Fluid reasoning, also known as analogical or relational reasoning, is the ability to manipulate representations among stimuli in order to reason, plan, and problem solve using attentional, working memory, and cognitive perceptual skills (Cho et al., 2010; Morrison et al., 2004). It involves relational integration, inhibitory control, and resolution of interference and is considered a core component of fluid intelligence (Morrison et al., 2004). In fact, fluid reasoning appears critical for all tasks identified with executive functioning (Cho et al., 2010) and may comprise an executive function resource that influences self-regulation of cognition and behavior (Blair, 2006).

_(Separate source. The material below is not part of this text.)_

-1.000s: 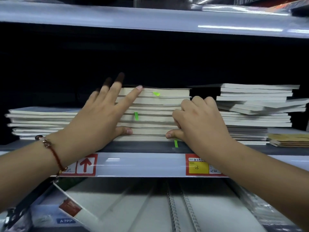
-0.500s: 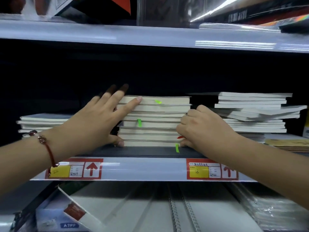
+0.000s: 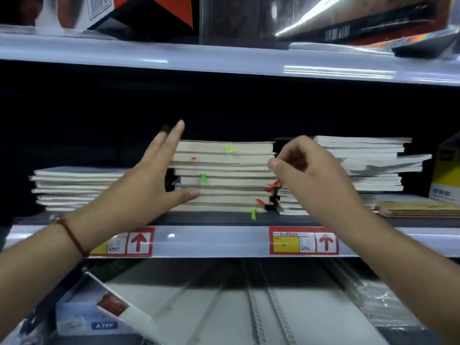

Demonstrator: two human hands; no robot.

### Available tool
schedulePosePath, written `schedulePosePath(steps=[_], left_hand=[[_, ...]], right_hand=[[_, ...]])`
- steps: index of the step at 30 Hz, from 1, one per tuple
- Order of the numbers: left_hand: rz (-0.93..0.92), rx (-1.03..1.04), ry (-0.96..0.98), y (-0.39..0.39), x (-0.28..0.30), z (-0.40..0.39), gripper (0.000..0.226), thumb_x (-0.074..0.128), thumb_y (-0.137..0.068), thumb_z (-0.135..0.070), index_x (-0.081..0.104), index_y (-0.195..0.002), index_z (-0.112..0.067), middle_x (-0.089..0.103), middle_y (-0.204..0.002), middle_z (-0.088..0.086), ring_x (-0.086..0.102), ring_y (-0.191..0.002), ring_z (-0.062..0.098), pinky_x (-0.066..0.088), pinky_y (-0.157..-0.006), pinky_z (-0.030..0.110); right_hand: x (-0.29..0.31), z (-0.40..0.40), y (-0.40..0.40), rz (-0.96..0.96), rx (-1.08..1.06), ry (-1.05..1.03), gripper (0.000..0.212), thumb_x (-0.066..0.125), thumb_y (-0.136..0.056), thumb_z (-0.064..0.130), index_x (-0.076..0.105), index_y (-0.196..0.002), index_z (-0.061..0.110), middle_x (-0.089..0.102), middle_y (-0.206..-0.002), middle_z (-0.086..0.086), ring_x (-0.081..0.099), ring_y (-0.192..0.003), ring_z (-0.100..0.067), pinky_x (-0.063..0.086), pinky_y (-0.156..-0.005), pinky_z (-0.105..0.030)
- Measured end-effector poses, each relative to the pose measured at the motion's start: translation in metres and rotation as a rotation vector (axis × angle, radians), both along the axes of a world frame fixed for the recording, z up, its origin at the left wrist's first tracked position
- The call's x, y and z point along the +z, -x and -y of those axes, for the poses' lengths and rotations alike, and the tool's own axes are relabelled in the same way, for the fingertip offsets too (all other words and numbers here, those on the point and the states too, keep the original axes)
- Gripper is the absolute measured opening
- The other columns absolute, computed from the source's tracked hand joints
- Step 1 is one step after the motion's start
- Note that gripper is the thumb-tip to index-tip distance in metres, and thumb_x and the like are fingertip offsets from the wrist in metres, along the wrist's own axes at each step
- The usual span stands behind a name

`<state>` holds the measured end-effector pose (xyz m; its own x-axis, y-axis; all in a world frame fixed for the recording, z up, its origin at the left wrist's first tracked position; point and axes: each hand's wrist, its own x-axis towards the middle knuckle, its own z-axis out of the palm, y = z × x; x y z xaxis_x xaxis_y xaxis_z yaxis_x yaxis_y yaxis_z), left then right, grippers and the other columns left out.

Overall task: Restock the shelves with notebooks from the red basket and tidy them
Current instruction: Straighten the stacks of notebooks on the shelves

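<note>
Because the middle stack (image 3: 224, 176) is loose notebooks lying flat on the shelf (image 3: 211, 241), it will likely shear sideways if pushed high. The left hand (image 3: 151, 180) is spread flat against its left edge, gripping nothing. The right hand (image 3: 306, 170) is loosely curled at the right edge, empty. Press low on both sides.

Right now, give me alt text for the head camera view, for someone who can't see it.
Two bare hands flank a middle stack of notebooks on a store shelf: the left hand open against its left end, the right hand loosely curled at its right end. More notebook stacks sit either side.
</note>
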<state>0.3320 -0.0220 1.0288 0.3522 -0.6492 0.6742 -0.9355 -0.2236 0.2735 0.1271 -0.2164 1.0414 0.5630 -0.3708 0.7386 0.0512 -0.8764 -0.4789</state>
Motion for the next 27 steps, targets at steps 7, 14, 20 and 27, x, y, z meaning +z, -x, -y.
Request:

The fact that working memory, attention, inhibition, and interference resolution are key to successful fluid reasoning (Cho et al., 2010; Morrison et al., 2004; Waltz et al., 1999), and that these are all areas of deficit in ADHD (Nigg et al., 1999; Nigg et al., 2002; Nigg et al., 2004; Willcutt et al., 2005), suggests that we might anticipate behavioral differences from participants with ADHD on tasks assessing fluid reasoning, e.g., Matrix Reasoning on the Wechsler Scales (Wechsler, 2002; Wechsler, 2003; Wechsler, 2004) and the Raven’s Progressive Matrices task (Raven, 1965). And, in fact, it has been demonstrated that individuals with ADHD perform more poorly on such tasks which are considered analogs of non-verbal IQ (da Rocha et al., 2008; Garcia-Sanchez et al., 1997; Klingberg et al., 2002; Liu and Wang, 2002; Ma et al., 2011; Semrud-Clikeman et al., 2010) although few studies were found reporting on fluid reasoning in ADHD, and not all studies report group differences on this measure, e.g., (Rubia et al., 2009).

Interestingly, cognitive training interventions, targeting attention, working memory, and/or inhibition, for participants with ADHD (Kerns, 1999; Klingberg et al., 2002; Tamm et al., 2010) and for typically developing children (Rueda et al., 2005) have shown a positive impact on fluid reasoning even though the construct was not specifically targeted by the training intervention. This improvement is unlikely due to practice effects because the construct is typically stable on test-retest intervals (Nyden et al., 2001; Wechsler, 2004). Thus, the cognitive training literature further supports a relationship between attention, inhibition, working memory, and fluid reasoning.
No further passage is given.